Verses 14-15 describe the effects of crucifixion on the body. Certainly this describes quite accurately what Jesus suffered while hanging on the cross.
Just think of the horror of the Messiah's suffering; the agony from dislocated bones caused by the weight of His body, suspended only by the nails in His hands and feet. The pressure of His own weight shutting off the ability to breathe. Add to that the mental and spiritual torture so great that it literally melted His heart within Him. He could hang on no longer, His strength was so far gone. His mouth was dry and His tongue stuck to His jaws.
The apostle John was an eyewitness to the crucifixion and he wrote this: John 19:28. “After this, Jesus, knowing that all things were now accomplished, that the Scripture might be fulfilled, said, “I thirst!” Jesus expressed in one simple statement His weakness and suffering had brought Him to the very point of death.
Verses 16-21. “For dogs have surrounded Me; the congregation of the wicked has enclosed Me. They pierced My hands and My feet; 17. I can count all My bones. They look and stare at Me. 18. They divide My garments among them, and for My clothing they cast lots. 19. But You, O LORD, do not be far from Me; O My Strength, hasten to help Me! 20. Deliver Me from the sword, My precious life from the power of the dog. 21 Save Me from the lion's mouth And from the horns of the wild oxen!
You have answered Me.”
David was inspired by God to write this. It reveals someone prophetically, most certainly the Messiah of Israel, dying an awful death under very strange circumstances.

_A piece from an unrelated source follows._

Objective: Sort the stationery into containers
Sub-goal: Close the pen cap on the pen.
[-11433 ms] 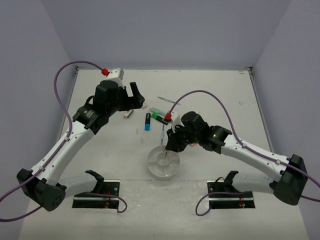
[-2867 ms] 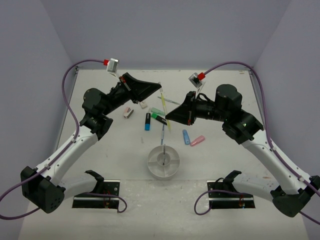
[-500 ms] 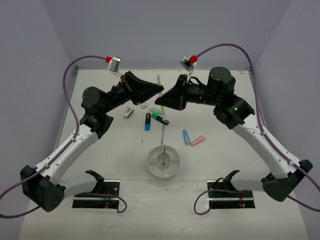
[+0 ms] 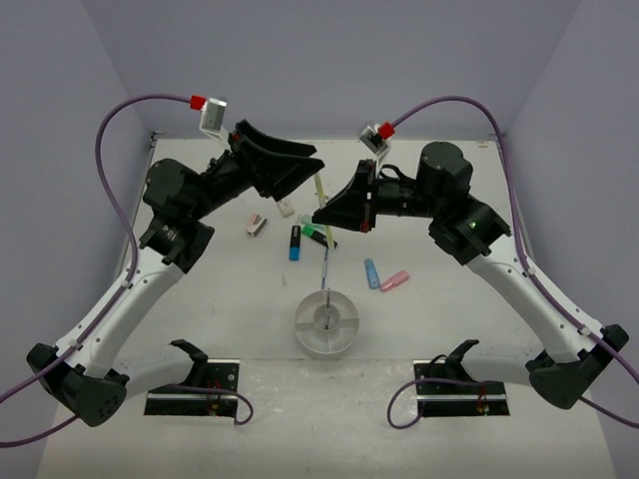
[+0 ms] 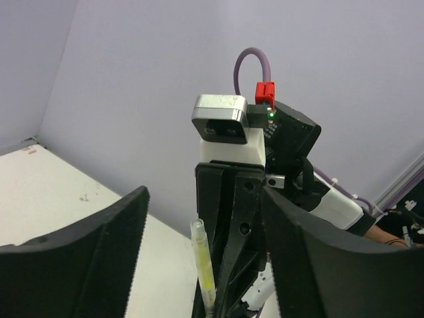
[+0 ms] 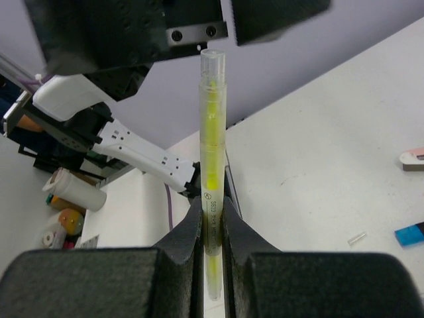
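The thin, clear-barrelled yellow pen stands nearly upright in the air above the far middle of the white bench; the right jaws are clenched on its lower barrel; its clear top end rises into the gap between the left jaws, which are spread wide and touch it on neither side; the round white compartmented dish sits well apart, nearer the arm bases.

walls lavender | tbl white | r-wrist bg: white roll, orange obj just below
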Controlling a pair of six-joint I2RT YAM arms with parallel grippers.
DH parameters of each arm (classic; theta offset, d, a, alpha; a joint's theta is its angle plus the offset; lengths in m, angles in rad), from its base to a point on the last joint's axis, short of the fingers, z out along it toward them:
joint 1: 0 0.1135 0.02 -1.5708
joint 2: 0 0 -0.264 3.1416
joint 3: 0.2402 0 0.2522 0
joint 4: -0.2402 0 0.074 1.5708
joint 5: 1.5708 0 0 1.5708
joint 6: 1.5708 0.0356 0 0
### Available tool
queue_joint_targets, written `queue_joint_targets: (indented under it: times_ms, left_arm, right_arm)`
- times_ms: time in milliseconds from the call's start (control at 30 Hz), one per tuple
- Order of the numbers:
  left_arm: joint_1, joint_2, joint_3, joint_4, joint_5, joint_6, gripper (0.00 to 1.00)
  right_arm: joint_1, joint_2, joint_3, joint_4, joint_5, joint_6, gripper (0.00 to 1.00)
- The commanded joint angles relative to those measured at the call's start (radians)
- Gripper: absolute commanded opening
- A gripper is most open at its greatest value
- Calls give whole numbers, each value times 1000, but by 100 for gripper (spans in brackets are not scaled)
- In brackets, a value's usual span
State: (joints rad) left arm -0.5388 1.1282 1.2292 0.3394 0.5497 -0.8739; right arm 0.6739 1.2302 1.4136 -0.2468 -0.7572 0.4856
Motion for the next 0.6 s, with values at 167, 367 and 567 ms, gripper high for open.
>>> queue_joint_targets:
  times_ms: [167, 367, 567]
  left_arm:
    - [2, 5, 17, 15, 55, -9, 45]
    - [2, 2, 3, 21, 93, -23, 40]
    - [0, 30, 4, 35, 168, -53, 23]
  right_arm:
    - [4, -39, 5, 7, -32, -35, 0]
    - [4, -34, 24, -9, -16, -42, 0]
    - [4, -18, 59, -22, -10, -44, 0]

All the prophetic things in this portion of the Psalm pointed to Jesus on the cross and were fulfilled there. The congregation of the wicked that enclosed Him; the pierced hands and feet; His body distorted until you could see His bones; the soldiers gambling for His clothes.
One of the strangest parts of the prophecy is that crucifixion was a Roman and Grecian torture unknown to the Jews until the days of their captivity by the Babylonians, around 600 B.C. Capitol punishment for Jewish criminals was by stoning; and this account was written 1,000 years before the time of Christ by a man who had never seen or heard of such a method of execution. Psalm 22 graphically portrays death by crucifixion!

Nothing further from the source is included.